What is needed:
For each line of the listing that contains "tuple", make a copy and return it.
*** Supplied data ***
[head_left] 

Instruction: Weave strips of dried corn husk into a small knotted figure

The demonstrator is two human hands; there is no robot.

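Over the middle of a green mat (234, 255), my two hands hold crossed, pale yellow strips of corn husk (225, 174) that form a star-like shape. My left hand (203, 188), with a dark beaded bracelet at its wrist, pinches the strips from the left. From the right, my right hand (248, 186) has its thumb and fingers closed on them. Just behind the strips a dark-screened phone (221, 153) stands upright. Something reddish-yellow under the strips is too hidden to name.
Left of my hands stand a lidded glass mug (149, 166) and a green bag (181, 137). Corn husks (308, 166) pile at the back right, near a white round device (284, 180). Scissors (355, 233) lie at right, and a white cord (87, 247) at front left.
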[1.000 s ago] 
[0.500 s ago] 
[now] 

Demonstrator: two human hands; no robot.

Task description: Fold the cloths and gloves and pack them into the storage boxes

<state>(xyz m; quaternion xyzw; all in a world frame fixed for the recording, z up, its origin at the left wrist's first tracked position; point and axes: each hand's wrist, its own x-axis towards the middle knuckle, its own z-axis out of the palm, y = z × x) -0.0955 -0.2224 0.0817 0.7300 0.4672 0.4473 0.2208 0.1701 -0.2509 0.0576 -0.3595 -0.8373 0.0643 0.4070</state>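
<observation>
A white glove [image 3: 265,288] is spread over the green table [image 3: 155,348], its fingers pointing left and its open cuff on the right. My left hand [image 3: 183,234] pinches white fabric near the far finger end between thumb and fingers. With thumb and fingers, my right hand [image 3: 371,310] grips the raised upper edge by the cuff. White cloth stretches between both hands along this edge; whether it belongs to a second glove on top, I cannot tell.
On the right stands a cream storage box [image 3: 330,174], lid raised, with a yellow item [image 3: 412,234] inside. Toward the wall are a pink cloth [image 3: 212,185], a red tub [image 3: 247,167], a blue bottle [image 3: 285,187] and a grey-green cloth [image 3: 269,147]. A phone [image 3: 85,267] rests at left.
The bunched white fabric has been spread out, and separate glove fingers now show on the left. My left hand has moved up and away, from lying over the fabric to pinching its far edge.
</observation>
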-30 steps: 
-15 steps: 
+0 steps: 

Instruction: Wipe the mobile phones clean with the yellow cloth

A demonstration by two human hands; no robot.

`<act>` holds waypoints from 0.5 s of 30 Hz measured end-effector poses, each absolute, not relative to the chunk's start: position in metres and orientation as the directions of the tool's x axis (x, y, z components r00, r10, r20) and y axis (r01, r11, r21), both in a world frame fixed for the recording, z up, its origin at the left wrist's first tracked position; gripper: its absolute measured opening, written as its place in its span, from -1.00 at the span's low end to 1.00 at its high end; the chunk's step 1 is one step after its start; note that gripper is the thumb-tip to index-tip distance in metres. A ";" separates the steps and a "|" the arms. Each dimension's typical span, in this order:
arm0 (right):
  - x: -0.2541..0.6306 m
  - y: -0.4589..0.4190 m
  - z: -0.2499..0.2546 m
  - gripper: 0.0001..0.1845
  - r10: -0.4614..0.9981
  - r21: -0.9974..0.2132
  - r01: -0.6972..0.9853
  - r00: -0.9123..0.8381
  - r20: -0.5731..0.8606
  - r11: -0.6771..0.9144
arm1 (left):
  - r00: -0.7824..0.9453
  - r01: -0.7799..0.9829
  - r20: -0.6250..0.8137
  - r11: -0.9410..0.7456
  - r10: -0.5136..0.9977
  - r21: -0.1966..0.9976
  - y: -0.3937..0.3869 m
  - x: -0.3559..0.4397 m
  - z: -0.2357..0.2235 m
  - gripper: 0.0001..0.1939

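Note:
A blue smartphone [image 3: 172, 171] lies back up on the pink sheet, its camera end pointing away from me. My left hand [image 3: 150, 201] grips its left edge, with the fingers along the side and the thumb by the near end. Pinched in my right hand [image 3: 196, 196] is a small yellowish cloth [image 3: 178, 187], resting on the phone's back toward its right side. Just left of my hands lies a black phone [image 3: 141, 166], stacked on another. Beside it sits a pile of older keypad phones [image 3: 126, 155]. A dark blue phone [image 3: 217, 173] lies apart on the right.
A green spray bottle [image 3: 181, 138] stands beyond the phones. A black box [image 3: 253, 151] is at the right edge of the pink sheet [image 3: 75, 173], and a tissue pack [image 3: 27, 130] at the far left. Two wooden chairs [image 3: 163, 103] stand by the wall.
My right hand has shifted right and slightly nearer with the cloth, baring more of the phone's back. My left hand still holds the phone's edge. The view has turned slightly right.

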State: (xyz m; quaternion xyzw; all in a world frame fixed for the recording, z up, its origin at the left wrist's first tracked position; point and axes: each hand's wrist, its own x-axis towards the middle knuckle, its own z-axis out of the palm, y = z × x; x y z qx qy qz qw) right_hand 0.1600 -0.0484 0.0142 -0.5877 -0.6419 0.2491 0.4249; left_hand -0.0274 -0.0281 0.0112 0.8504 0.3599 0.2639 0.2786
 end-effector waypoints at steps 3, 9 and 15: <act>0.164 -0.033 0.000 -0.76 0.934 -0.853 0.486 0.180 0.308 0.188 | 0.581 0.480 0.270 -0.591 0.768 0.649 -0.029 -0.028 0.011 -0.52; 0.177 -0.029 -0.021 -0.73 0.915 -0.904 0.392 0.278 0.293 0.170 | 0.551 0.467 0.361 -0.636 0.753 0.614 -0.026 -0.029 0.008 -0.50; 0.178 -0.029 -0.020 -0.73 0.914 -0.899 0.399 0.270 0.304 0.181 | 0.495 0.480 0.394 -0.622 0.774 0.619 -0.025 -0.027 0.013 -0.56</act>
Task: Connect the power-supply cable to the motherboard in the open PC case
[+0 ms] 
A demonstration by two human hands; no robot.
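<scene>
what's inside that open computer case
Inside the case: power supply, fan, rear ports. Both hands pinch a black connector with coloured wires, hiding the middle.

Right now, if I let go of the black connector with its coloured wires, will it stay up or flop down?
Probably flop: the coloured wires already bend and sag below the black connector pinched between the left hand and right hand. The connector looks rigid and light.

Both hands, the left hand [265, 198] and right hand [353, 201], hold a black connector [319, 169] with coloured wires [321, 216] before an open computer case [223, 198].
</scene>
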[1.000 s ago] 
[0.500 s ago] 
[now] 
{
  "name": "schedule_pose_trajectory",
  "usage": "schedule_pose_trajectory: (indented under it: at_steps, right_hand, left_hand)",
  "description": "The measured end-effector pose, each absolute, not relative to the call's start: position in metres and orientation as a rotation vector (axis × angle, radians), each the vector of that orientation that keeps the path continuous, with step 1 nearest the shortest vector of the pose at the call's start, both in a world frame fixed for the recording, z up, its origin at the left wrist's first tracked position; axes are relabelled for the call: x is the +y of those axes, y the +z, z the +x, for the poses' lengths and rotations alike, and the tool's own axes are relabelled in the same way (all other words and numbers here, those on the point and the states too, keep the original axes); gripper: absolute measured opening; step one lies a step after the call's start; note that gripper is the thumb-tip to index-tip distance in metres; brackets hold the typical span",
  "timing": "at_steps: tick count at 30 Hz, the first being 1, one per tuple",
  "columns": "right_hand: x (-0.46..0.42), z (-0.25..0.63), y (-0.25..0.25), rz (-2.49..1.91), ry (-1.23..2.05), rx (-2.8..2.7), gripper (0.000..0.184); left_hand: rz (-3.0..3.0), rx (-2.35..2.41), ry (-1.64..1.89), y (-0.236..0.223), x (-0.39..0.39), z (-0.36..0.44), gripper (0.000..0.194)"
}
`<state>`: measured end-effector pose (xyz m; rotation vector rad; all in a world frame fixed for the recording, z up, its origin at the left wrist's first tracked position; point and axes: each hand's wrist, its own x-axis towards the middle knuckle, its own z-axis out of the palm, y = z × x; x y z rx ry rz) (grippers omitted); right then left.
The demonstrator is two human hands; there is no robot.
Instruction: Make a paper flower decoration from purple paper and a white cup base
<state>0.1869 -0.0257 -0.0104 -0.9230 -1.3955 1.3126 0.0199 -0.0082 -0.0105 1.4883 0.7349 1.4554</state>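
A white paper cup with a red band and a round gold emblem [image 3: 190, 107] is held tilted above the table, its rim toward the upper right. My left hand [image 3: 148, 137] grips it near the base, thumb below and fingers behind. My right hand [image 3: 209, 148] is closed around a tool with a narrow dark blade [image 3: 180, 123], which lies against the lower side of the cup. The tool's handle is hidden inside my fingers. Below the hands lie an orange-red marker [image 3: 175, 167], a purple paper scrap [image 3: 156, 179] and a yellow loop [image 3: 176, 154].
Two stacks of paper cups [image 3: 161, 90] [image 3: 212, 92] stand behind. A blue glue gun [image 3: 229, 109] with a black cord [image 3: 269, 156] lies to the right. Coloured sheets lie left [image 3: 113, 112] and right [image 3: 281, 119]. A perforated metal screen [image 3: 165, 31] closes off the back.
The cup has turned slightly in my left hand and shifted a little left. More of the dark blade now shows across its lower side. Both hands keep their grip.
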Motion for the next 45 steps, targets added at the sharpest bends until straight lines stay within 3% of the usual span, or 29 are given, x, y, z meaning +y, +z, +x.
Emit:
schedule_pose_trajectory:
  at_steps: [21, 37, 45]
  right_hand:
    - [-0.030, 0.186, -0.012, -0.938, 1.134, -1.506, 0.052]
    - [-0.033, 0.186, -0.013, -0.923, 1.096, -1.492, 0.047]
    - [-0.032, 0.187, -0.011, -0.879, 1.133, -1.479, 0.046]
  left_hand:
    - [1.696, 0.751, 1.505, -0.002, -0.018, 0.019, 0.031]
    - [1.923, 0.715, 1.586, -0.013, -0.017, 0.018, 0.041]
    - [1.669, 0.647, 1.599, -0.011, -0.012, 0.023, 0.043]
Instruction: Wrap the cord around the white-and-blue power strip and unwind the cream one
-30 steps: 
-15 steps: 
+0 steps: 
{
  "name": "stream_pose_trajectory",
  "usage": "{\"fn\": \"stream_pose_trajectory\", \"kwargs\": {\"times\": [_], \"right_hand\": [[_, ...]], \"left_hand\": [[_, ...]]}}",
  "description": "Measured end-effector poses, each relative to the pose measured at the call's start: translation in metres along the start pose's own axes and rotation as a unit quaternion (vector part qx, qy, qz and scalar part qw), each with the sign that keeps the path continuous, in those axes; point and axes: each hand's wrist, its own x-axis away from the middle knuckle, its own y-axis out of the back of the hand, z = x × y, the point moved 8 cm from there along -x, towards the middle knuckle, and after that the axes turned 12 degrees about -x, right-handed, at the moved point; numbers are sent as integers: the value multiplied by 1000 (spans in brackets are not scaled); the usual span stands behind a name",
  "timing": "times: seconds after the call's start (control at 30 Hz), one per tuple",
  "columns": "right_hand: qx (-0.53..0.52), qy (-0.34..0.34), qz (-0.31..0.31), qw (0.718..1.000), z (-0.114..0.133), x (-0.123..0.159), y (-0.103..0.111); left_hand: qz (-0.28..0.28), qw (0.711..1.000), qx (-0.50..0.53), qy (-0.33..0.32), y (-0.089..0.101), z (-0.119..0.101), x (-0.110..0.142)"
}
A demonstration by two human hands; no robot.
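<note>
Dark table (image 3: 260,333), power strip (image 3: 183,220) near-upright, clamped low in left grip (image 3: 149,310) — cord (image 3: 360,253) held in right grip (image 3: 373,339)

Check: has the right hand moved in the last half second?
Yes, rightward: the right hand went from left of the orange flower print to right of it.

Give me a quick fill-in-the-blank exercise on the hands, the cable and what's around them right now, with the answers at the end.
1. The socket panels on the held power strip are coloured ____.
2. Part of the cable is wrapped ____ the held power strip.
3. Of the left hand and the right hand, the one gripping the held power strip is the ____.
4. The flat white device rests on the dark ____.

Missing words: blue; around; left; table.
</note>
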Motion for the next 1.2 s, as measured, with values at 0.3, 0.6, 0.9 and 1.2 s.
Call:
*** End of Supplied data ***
Task response:
  "timing": "at_steps: tick count at 30 Hz, the first being 1, one per tuple",
  "timing": "times: seconds after the call's start (control at 30 Hz), one per tuple",

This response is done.